**Try it:**
Would you please return the lines of the entries below starting at the line that has "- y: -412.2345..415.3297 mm" and ending at the line that has "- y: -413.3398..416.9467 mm", both included, exactly as they are?

▬▬▬▬▬▬

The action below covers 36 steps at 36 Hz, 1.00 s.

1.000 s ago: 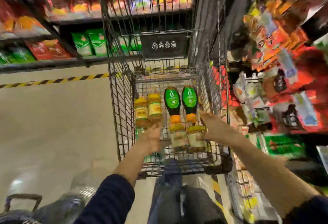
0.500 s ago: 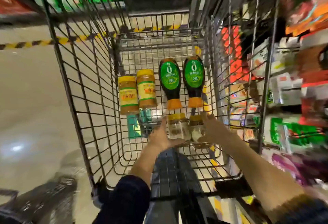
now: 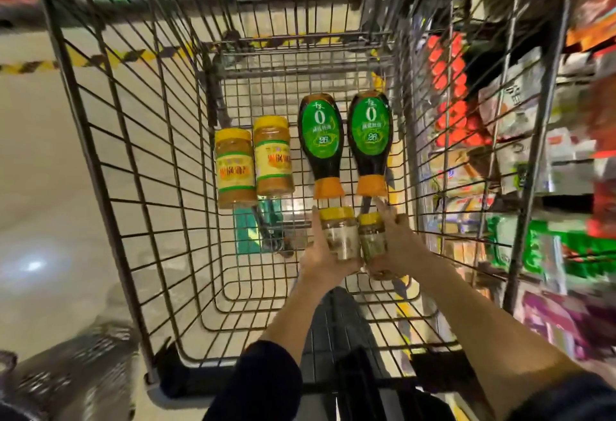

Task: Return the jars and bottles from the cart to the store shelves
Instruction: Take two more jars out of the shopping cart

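Note:
Inside the wire cart [image 3: 110, 160], two clear jars with yellow lids lie side by side near me. My left hand [image 3: 321, 259] grips the left jar [image 3: 340, 237] and my right hand [image 3: 398, 244] grips the right jar [image 3: 373, 242]. Just beyond them lie two dark bottles with green labels and orange caps, the left bottle [image 3: 321, 144] and the right bottle [image 3: 371, 140], caps pointing toward me. Further left lie two tan jars with yellow lids, the outer one [image 3: 235, 167] and the inner one [image 3: 273, 157].
Store shelves [image 3: 533, 140] packed with packets run along the right side of the cart. Pale floor [image 3: 40, 187] with a yellow-black striped line lies to the left. A dark basket [image 3: 66, 384] shows at the bottom left.
The view has dropped closer into the cart. Both hands moved from the cart's near end down onto the two clear jars and closed around them.

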Each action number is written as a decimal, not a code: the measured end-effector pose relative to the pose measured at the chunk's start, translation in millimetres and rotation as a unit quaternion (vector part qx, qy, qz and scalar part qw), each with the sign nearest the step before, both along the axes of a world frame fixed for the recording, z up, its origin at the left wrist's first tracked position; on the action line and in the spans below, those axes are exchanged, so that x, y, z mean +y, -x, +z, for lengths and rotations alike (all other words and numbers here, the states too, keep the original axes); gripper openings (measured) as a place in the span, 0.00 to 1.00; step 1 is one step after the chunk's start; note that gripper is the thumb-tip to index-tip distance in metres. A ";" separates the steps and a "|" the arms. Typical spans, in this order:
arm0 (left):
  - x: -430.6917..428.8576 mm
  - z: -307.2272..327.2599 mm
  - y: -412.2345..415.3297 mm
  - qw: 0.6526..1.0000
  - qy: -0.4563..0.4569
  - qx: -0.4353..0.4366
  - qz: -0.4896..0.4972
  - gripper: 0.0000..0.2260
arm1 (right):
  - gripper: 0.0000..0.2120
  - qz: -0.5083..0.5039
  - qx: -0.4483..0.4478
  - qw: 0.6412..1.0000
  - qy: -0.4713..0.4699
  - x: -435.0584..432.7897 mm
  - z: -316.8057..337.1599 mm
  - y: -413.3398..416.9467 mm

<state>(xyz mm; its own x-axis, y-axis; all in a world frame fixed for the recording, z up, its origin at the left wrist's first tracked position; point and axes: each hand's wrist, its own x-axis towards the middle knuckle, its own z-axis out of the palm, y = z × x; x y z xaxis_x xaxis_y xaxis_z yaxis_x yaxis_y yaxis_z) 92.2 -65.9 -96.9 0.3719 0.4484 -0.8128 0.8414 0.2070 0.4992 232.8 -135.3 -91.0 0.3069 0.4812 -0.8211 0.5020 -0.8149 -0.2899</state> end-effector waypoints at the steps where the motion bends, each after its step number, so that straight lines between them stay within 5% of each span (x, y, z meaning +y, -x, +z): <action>1: 1.3 -0.6 1.1 1.000 0.003 0.004 -0.008 0.58 | 0.60 -0.007 0.002 1.000 -0.003 -0.1 0.4 -1.2; 11: 26.5 19.0 16.4 0.999 0.025 -0.028 -0.034 0.58 | 0.46 -0.023 -0.040 0.998 -0.054 11.4 17.9 -3.5; 23: 62.1 94.5 25.4 0.990 -0.007 -0.134 0.051 0.61 | 0.51 -0.030 -0.003 0.989 -0.143 39.7 105.0 -17.8; 36: 88.7 248.2 -7.1 0.936 -0.215 -0.280 -0.018 0.55 | 0.51 -0.125 -0.063 0.915 -0.378 48.4 258.6 -56.0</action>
<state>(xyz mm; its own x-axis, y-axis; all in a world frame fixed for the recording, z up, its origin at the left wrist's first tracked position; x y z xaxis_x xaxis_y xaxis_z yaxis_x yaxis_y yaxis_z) 99.3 22.7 151.3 0.7062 0.6682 -0.2340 0.4264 -0.1377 0.8940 288.9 -86.9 167.7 0.5538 0.7991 -0.2339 0.3951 -0.4995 -0.7710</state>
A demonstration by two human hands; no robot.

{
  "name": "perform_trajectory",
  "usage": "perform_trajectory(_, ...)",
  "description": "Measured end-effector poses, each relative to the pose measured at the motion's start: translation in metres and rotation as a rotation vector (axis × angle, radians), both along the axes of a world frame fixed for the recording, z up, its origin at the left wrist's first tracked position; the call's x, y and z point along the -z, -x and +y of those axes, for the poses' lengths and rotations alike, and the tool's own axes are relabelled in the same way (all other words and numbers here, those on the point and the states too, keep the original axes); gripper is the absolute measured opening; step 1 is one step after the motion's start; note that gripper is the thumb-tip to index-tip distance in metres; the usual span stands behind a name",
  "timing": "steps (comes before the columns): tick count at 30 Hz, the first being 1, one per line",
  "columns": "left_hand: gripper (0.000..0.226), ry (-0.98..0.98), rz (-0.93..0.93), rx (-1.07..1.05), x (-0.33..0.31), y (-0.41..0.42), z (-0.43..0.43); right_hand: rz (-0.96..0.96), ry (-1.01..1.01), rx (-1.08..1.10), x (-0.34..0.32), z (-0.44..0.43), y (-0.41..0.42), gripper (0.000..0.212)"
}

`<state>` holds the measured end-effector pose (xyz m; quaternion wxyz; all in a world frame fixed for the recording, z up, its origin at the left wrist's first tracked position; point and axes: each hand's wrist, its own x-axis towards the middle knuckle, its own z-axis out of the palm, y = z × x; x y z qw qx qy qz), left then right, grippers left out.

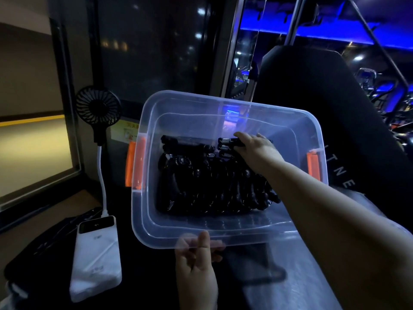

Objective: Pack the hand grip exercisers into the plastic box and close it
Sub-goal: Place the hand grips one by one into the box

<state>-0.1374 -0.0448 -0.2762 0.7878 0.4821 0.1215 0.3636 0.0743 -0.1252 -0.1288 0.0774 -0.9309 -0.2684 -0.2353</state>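
Observation:
A clear plastic box (143,220) with orange latches (139,163) on both ends is tilted toward me, open, with no lid on it. Several black hand grip exercisers (210,186) with metal springs lie packed in a row on its bottom. My right hand (257,151) reaches into the box from the right, and its fingers curl round a few exercisers (225,147) at the far side. My left hand (197,265) grips the box's near rim, thumb over the edge and fingers underneath.
A white power bank (96,258) lies at the left on a dark surface, its white cable running up to a small black fan (98,108). Dark padded gym equipment (312,90) stands behind and right of the box. A window wall is behind.

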Motion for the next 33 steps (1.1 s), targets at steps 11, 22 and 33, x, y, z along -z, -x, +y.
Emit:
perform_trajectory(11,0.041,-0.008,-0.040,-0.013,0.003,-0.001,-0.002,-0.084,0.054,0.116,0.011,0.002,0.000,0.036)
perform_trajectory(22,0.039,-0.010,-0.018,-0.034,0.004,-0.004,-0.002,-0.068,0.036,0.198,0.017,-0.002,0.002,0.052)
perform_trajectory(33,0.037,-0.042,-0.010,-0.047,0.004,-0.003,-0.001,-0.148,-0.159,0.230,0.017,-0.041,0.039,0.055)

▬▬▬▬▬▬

**Task result:**
  - y: -412.2345..415.3297 mm
  - qw: 0.6526..1.0000
  - qy: -0.4563..0.4569
  - qx: -0.4353..0.4366
  - qz: -0.4896..0.4972
  - gripper: 0.0000..0.2260
arm1 (right):
  - gripper: 0.0000..0.2120
  - qz: -0.5083..0.5039
  - qx: -0.4483..0.4478
  - qw: 0.6412..1.0000
  - qy: -0.4713..0.4699
  - x: -435.0584..432.7897 mm
  - z: -316.8057..337.1599 mm
  - y: -413.3398..416.9467 mm

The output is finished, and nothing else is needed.